Helcio Nagamine/B. Tchernobilsky/AP
Lula, Ciro Gomes e Itamar Franco: oposição monta estratégia para aproveitar a maré negativa do governo

O entusiasmo petista não causa maiores preocupações no Palácio do Planalto. Lá, o temor é com o fortalecimento político de Itamar e sua crescente penetração na área empresarial, irritada com a barbeiragem administrativa que gerou a crise do apagão. No domingo 20, as bases do PMDB em todo o País elegeram as novas direções regionais e manifestaram claramente a disposição de concorrer com candidato próprio à Presidência da República. A ala peemedebista que flerta com o ministro da Saúde, José Serra (PSDB), perdeu terreno. Quem também pretende embarcar na canoa de Itamar é ACM. “Vou apoiar Itamar, mesmo que ele não tenha pedido”, anunciou o cacique baiano na terça-feira 22. Apesar de completamente desgastado em todo o País e com o reinado ameaçado na Bahia, Antônio Carlos ainda tem um balaio de votos cobiçado por outros presidenciáveis. O governador do Ceará, Tasso Jereissati (PSDB), é um deles.
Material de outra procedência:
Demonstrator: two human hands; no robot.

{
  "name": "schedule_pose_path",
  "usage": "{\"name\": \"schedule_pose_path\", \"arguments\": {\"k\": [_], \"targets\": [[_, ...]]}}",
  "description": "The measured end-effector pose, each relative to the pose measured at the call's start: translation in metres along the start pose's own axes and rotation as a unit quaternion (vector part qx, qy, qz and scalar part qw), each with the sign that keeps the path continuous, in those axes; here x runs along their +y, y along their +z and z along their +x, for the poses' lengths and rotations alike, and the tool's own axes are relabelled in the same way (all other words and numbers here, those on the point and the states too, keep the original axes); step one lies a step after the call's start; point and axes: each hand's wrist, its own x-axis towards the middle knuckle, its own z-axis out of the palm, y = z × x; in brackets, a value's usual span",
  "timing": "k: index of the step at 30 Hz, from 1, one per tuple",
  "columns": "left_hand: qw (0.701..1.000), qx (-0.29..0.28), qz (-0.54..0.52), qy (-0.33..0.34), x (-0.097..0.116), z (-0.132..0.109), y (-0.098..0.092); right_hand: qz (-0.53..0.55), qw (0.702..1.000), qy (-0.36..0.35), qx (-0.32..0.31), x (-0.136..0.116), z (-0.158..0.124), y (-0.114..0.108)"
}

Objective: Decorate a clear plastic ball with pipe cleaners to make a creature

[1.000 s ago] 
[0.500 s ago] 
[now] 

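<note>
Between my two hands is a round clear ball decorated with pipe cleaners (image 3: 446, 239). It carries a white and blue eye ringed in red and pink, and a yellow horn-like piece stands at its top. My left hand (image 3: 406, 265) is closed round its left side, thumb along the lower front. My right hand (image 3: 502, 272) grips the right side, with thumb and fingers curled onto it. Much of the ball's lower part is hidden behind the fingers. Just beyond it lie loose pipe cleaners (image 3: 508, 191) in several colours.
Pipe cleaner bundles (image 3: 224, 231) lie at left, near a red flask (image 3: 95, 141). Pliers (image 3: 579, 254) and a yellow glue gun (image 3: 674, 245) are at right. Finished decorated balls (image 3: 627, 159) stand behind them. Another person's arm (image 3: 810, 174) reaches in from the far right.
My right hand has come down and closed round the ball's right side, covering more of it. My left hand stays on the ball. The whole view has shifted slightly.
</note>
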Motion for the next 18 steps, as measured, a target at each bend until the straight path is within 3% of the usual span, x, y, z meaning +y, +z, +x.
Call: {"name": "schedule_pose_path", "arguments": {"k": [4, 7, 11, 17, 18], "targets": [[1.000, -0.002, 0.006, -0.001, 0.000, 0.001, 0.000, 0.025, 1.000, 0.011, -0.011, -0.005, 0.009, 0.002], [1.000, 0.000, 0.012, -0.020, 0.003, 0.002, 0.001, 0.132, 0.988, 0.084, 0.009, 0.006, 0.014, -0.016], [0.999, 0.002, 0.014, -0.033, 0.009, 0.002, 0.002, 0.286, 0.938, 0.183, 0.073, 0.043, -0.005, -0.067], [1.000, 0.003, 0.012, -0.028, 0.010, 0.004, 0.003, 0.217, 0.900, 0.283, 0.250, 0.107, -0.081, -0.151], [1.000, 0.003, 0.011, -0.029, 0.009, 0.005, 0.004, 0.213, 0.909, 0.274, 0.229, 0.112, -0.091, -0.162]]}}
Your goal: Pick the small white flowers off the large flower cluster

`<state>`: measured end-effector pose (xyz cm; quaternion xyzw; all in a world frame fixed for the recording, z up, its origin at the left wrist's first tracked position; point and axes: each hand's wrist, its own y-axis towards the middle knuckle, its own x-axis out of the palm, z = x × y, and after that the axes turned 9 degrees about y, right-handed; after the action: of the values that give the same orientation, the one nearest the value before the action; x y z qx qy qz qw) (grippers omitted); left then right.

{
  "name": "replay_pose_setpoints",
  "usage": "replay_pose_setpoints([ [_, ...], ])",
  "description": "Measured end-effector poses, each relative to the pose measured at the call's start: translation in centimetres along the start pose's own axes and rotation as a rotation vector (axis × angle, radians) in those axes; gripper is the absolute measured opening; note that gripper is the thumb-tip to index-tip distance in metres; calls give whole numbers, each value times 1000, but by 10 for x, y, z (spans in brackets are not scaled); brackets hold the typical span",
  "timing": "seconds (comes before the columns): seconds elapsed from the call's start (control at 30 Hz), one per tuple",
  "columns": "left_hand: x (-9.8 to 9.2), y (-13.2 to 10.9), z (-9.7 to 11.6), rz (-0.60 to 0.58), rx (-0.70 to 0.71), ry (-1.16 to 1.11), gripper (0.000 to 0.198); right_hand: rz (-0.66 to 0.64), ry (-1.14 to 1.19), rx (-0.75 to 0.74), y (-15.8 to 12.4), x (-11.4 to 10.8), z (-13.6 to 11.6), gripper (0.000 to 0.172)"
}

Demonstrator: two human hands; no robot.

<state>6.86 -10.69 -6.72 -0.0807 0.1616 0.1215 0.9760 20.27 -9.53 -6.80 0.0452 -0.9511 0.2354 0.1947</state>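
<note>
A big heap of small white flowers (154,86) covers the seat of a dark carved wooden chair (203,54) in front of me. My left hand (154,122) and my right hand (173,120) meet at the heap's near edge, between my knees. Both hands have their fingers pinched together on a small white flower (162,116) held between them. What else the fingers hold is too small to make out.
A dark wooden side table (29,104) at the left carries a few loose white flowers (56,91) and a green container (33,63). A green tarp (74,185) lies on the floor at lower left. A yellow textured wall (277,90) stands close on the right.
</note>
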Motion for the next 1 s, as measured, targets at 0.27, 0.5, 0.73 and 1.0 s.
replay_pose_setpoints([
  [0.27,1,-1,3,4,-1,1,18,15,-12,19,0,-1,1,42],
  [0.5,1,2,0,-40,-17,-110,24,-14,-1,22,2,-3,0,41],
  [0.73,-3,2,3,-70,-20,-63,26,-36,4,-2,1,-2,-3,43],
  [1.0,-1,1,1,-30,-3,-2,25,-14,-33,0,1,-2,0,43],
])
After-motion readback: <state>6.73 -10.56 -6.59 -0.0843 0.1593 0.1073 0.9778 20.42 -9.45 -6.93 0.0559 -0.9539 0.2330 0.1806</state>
Depois de trabalhar para que a convenção nacional dos tucanos não votasse uma moção pela cassação de ACM e do ex-correligionário José Roberto Arruda, Tasso deu declarações contra a punição do cacique baiano. “Ele perdeu as condições éticas de se candidatar pelo partido”, censurou o senador Antero Paes de Barros (PSDB-MT). Cria de Tasso, Ciro Gomes também tratou de bajular o coronel baiano, de maneira tão oportunista quanto seu padrinho político. Chegou a afirmar que a fraude não seria motivo suficiente para cassar ACM, aplicando uma rasteira no comando do seu partido, empenhado em punir Antônio Carlos.

Ricardo Stuckert
Pedro Parente, poderoso ministro do Apagão, e José Jorge (à dir.), o que é sem ser

Ao mesmo tempo que a dispersão da base fortalece seus adversários na disputa pela Presidência da República, os abalos na economia tornam mais remota a hipótese de FHC levar às eleições um candidato tucano forte. O racionamento de energia vem obrigando o governo a anunciar uma sucessão de más notícias, e do pior tipo, pois atingem diretamente a população. Na última semana, o Planalto decidiu editar uma medida provisória impedindo os brasileiros de usar o Código de Defesa do Consumidor contra o tarifaço e os cortes punitivos no fornecimento de energia (leia reportagem a partir da pág. 40). A crise do apagão, junto com a tendência de alta da inflação, também fez o Banco Central subir pelo terceiro mês consecutivo a taxa básica de juros da economia, que passou de 16,25% para 16,75% ao ano na última quarta-feira 23. Além do imediato efeito de elevar o custo e o prazo dos empréstimos ao consumidor, os juros mais altos têm o efeito de frear a economia. Técnicos da equipe econômica já trabalham com uma taxa de crescimento do PIB de pífios 2% em 2001, menos da metade dos 4,5% previstos pelo governo em dezembro. É um cenário de taxa de desemprego em alta e salários estagnados. Em um quadro econômico desfavorável, uma notícia ruim puxa outra. A persistente alta das cotações do dólar – na semana passada, a moeda americana bateu novo recorde desde o lançamento do Plano Real, chegando a R$ 2,39 – e o salto no preço internacional do barril do petróleo, que voltou a beirar a casa dos US$ 30, prenunciam novo aumento no preço da gasolina.